Parmi les principales décisions figure la promotion de Raymond Jean Charles Beko’o Abondo au grade de général de brigade, tout en le maintenant à la tête de la Garde présidentielle, qu’il dirige depuis treize ans. Selon des spécialistes des questions sécuritaires, c’est la première fois, depuis la création de cette unité d’élite en 1985, que son commandant porte ce grade, un choix interprété comme un signe de confiance renouvelée du chef de l’État.
Le général de division Ebaka Hippolyte est, pour sa part, nommé major général de l’état-major des armées en remplacement de son prédécesseur admis en deuxième section. Six nouveaux commandants territoriaux prennent également leurs fonctions dans quatre des cinq régions militaires interarmées, couvrant notamment les zones confrontées aux défis sécuritaires les plus sensibles, de l’Extrême-Nord face à Boko Haram aux régions anglophones du Sud-Ouest.

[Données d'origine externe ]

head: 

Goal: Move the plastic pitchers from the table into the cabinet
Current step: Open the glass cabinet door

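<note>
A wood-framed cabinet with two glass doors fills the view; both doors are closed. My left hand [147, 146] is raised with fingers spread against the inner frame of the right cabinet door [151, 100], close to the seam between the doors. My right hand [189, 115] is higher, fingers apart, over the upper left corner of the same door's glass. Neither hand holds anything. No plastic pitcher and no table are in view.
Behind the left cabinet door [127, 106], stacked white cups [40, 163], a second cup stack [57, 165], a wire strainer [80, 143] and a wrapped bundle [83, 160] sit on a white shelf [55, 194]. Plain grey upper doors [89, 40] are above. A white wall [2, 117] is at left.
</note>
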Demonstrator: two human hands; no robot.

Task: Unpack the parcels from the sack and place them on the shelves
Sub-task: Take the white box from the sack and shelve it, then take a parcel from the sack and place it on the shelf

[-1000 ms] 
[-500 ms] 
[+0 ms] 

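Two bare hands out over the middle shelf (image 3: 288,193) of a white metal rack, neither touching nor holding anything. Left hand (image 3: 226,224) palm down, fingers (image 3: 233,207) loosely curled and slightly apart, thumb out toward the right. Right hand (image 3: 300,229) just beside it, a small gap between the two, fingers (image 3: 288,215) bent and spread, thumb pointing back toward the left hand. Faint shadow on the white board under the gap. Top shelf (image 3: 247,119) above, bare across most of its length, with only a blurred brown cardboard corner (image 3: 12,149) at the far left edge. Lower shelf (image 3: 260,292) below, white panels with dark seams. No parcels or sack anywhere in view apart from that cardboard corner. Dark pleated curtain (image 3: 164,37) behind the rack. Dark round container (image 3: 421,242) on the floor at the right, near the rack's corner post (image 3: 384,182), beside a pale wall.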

Au-delà de leur dimension militaire, ces nominations revêtent une portée politique. Elles visent à consolider la chaîne de commandement et à démontrer que Paul Biya continue d’exercer pleinement ses prérogatives malgré son absence prolongée. L’opposition, notamment le MRC de Maurice Kamto, y voit toutefois une réponse insuffisante aux interrogations sur l’exercice effectif du pouvoir, réclamant davantage de transparence et la formation du gouvernement annoncé par le président depuis décembre 2025.